■ Task prompt
Only one stretch of the data is wanted: the line containing "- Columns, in", the line containing "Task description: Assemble", and every line between them, copied exactly.

■ The data
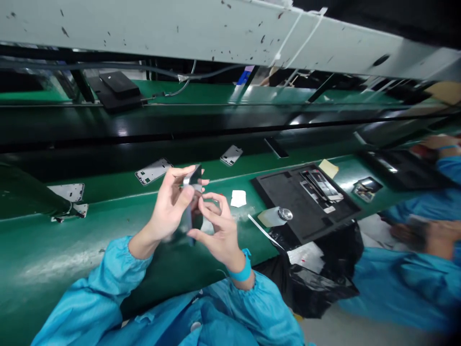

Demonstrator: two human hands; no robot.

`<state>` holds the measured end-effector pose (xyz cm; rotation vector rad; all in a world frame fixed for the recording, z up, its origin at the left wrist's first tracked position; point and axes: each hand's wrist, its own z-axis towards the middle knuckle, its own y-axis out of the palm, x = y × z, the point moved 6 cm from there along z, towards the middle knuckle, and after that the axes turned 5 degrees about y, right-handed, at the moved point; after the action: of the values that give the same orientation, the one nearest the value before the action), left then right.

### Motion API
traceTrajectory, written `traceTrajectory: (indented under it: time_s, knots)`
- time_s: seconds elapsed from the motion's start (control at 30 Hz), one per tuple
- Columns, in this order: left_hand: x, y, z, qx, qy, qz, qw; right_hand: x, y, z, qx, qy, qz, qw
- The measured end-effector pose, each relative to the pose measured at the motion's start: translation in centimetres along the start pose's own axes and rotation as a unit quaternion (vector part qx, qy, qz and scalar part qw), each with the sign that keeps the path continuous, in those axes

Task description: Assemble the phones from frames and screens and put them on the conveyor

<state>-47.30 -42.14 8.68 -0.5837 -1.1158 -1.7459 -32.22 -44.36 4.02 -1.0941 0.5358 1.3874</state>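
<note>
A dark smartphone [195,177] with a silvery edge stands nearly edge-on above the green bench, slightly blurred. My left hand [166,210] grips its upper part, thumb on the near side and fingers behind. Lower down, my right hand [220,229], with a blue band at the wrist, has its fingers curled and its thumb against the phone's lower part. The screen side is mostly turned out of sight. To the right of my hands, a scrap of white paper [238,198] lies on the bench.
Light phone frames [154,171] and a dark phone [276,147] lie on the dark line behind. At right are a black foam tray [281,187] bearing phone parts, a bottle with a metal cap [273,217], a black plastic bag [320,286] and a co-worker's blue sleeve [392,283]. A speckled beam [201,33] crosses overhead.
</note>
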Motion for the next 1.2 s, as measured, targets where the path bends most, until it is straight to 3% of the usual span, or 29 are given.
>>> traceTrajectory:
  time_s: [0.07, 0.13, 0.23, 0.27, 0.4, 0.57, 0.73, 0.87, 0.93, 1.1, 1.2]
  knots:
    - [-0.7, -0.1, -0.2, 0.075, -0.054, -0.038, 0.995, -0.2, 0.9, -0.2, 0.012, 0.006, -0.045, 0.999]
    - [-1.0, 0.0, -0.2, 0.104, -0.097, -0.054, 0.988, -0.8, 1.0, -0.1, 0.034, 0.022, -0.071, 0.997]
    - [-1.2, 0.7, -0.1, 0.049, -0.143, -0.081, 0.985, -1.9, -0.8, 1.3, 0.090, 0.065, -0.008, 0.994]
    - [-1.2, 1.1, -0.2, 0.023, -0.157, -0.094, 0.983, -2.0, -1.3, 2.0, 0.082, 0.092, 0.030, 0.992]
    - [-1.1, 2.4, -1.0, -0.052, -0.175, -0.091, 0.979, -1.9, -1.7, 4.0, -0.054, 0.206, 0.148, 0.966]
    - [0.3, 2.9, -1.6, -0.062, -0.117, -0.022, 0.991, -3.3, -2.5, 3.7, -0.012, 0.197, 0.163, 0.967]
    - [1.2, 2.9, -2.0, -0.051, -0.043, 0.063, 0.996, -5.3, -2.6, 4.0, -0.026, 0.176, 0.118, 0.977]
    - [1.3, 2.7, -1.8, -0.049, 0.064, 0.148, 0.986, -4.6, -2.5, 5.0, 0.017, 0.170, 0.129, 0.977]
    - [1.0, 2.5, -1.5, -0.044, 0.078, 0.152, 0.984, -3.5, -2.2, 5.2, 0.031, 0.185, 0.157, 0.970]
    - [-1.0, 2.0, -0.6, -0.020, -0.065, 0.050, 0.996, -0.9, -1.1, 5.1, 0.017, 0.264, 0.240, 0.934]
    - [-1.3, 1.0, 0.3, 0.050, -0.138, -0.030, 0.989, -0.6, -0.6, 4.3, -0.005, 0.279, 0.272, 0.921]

■ Task result
- Columns, in this order: left_hand: x, y, z, qx, qy, qz, qw; right_hand: x, y, z, qx, qy, qz, qw
- The measured end-effector pose, each relative to the pose measured at the motion's start: translation in centimetres along the start pose's own axes and rotation as a unit quaternion (vector part qx, qy, qz and scalar part qw), each with the sign that keeps the path continuous, in those axes

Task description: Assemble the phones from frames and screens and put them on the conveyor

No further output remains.